“Chase them to the Gates of Hell? How the [f—] are we going to do that when we can’t even leave the front gate of our base!?” Indeed. And how are we going to do that when we continue to pretend that they are not what they are, and that they do not and cannot make recruits in the way that they’re obviously making recruits, and that their motives and goals are not their motives and goals, and that their own justification for their actions is not their own justification for their actions.
“‘Frustration and confusion’ among US troops over mixed message on ISIS,” FoxNews.com, September 4, 2014 (thanks to Kenneth):
America’s GI “boots on the ground” in Iraq are so frustrated with the White House message about their mission against the Islamic State — which Vice President Biden vowed Wednesday to chase “to the gates of Hell” — that they’re wondering how they’ll accomplish the goal “when we can’t even leave the front gate of our base.”
Biden on Wednesday delivered what was probably the toughest statement to date from the administration, declaring, after another U.S. journalist was beheaded by the Islamic State, “we will follow them to the gates of Hell until they are brought to justice.”
But his tough talk was at odds with a message delivered earlier in the day by President Obama, who said that while his administration’s goal is to “destroy” ISIS — it also is to “shrink” it to a “manageable problem.”
Amid the mixed messages, a source in contact with special operators in Iraq told Fox News that “frustration and confusion reign” among Americans on the ground there.

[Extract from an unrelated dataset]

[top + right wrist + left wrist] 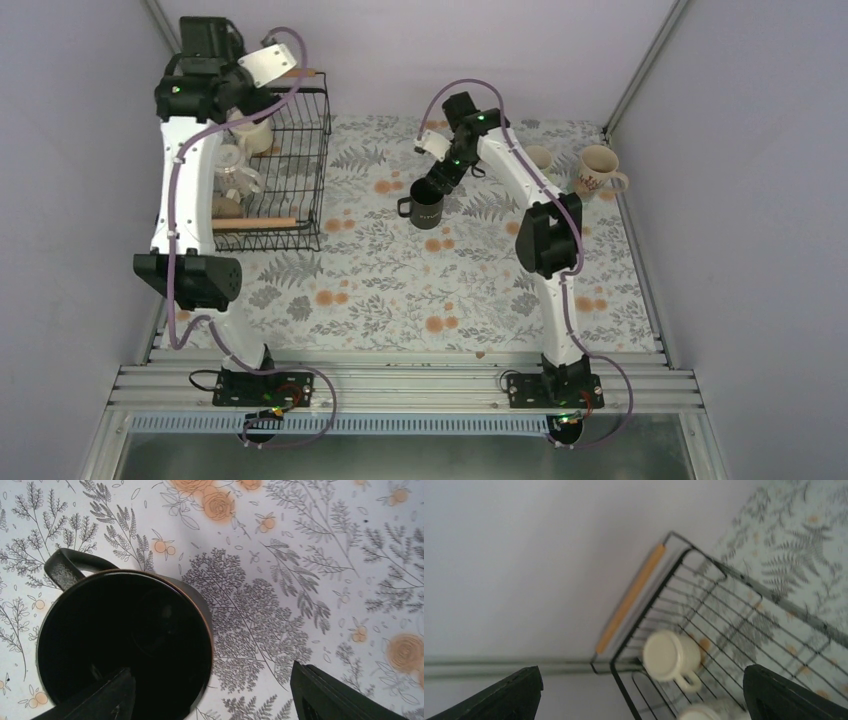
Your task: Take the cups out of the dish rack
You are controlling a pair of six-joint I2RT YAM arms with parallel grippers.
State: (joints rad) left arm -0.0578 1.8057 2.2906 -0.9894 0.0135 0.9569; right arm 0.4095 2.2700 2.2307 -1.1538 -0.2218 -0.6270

The source relayed the complaint of an unnamed special operator: “Chase them to the Gates of Hell? How the [f—] are we going to do that when we can’t even leave the front gate of our base!?”
Ostensibly, U.S. personnel on the ground in Iraq are there to defend U.S. facilities. The president earlier this week deployed an additional 350 personnel to Baghdad to provide security at the U.S. Embassy and related facilities.
The decision brings the additional U.S. diplomatic security contingent to 820.
Defense officials say that when the additional Marines arrive, they will bring the total number of U.S. troops in Iraq to 1,213.
U.S. military personnel also are engaged in airstrikes against the Islamic State in northern Iraq and helping with humanitarian missions to aid ethnic minorities who have been besieged by the militant group.
But it remains an open question how aggressively the U.S. would expand the fight against ISIS, and whether military in Baghdad would be pulled into that effort.
In a statement earlier this week announcing the additional diplomatic security contingent, the Defense Department said: “The Department of Defense will continue to plan and prepare further military options should they become necessary, and we will remain ready to protect our diplomats, our citizens, and our interests in Iraq, while we continue to work with the Iraqi government to counter the Islamic State of Iraq and the Levant.”
A strategy for addressing the Islamic State in Iraq, and perhaps Syria, could become clearer in the coming days as Obama meets with British Prime Minister David Cameron and other European allies at a NATO summit in Wales. Secretary of State John Kerry is also heading to the Middle East to meet with allies there. All efforts are aimed at building a coalition to battle the Islamic State.
But the mixed messages about how far the U.S. is willing to go have sowed confusion on Capitol Hill, as well as in the field.
“It’s very confusing,” Rep. Jason Chaffetz, R-Utah, told Fox News. “The president seems to be a definite maybe.”
Reacting to Obama’s comment about making ISIS “manageable,” he said: “That’s when you are closing a lane on the freeway and you have got to go down the freeway with three lanes instead of four, then you manage it. But this is ISIS. They want death and destruction to the United States of America.”